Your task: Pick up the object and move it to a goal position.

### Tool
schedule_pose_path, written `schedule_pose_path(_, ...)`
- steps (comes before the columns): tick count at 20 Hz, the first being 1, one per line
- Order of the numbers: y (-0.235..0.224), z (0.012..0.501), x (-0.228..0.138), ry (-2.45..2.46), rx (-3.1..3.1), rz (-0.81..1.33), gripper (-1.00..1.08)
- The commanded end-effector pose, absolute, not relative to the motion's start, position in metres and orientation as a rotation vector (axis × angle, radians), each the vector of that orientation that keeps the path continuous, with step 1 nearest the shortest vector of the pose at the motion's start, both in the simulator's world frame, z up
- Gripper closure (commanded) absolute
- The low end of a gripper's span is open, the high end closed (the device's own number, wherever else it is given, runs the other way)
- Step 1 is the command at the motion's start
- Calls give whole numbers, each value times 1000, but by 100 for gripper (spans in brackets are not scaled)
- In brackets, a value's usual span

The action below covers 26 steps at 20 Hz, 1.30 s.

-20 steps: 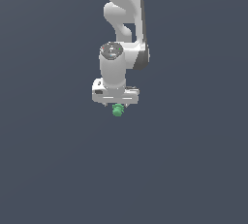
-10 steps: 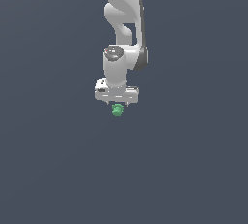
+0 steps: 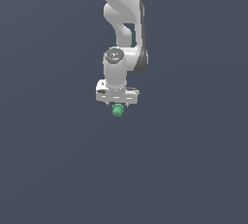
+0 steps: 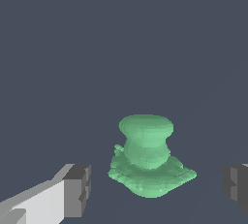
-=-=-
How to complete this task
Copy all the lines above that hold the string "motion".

Task response
- The commanded end-effector pose, absolute, not relative to the motion's start, position in metres and orientation as a rotation vector (axis × angle, radians), each the vector of that orientation that keeps the path continuous, with step 1 nearest the shortest vector of the pose at the motion's start, both in the simulator's world frame, z up
- Step 1 is the command at the motion's start

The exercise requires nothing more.